Snow Goose Colony Discovered
A small colony of nesting snow geese at Cape Henrietta Maria was reported by Robert Smith in 1944 and photographed by Harold Hanson in 1947. Smith also reported nesting on Akimiski Island, in southern James Bay, at the same time.

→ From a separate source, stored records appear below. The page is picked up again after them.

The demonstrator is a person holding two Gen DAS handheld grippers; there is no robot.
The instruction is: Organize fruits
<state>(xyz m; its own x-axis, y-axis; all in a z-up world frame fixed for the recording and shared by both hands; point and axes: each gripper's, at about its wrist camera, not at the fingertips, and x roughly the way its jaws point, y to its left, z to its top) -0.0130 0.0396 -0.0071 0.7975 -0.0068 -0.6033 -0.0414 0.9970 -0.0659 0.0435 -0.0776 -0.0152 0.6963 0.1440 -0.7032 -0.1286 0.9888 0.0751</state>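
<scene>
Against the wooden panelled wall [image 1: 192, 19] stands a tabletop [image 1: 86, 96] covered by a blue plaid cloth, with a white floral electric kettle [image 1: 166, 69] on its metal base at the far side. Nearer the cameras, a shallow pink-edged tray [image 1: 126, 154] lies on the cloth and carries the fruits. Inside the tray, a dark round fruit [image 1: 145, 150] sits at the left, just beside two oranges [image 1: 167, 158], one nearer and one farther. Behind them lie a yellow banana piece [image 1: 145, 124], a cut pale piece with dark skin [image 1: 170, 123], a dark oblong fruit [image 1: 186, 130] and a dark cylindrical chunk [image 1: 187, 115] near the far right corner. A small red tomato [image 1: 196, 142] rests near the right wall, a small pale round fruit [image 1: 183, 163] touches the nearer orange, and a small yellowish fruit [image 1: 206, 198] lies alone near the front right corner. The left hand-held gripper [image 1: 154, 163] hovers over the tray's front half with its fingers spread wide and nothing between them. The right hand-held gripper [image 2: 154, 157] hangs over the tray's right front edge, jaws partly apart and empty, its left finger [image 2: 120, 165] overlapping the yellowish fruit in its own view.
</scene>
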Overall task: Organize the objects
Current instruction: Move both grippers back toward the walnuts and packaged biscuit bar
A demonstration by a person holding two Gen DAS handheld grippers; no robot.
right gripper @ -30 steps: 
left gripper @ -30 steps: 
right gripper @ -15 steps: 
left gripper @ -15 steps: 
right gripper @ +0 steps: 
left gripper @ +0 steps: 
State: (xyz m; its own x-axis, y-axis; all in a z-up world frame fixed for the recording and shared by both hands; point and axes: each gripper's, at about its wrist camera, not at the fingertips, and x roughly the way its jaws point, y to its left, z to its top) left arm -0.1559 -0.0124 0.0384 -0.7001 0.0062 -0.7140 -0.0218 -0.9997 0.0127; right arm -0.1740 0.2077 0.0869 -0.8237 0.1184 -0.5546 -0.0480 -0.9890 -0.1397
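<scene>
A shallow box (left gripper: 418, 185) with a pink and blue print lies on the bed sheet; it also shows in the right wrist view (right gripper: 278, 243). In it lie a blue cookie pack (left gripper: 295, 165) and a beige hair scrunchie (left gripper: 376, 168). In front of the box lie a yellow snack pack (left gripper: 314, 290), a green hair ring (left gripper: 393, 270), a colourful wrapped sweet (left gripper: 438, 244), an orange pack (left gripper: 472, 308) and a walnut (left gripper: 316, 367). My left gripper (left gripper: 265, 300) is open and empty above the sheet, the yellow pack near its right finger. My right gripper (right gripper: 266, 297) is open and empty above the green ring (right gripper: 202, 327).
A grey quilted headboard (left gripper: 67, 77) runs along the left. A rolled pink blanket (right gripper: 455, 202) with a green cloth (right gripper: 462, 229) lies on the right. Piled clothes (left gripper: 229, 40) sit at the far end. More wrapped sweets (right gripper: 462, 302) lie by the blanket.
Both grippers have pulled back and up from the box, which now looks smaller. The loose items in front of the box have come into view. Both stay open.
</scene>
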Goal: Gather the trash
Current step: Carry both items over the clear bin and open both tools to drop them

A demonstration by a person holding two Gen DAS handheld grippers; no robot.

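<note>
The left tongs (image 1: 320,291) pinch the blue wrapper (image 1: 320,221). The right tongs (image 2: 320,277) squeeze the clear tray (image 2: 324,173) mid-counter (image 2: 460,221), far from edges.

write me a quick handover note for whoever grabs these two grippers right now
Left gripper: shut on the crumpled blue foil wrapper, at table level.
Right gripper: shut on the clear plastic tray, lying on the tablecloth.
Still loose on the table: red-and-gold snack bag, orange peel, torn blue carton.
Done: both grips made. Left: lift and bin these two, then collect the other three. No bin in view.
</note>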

The Cape Henrietta Maria colony is the largest aggregation of snow geese in southern Hudson Bay and the Akimiski colony is the southernmost snow goose colony in the world.
Snow Goose colony discovered
Snow Goose colony discovered at McConnell River, west coast of Hudson Bay by Angus Gavin in 1941.
First Nesting Ross’s Geese Colony Discovered
On 30 June 1938 Angus Gavin (1947) recorded the first nesting colony of 100 Ross’s Geese at a small lake (now called Discovery Lake, at 67˚ 33′ N, 101˚ 49′ O) 14 miles southeast of the Perry River estuary.
Blue Goose nesting grounds
Blue Goose nesting grounds at Bowman Bay, Baffin Island discovered by Dewey Soper in 1929 – 6 year, 30,000 mile expedition
Migratory Birds Convention Act (MBCA)
Migratory Birds Convention Act (MBCA) is passed into law in Canada to implement the Migratory Birds Convention in 1917.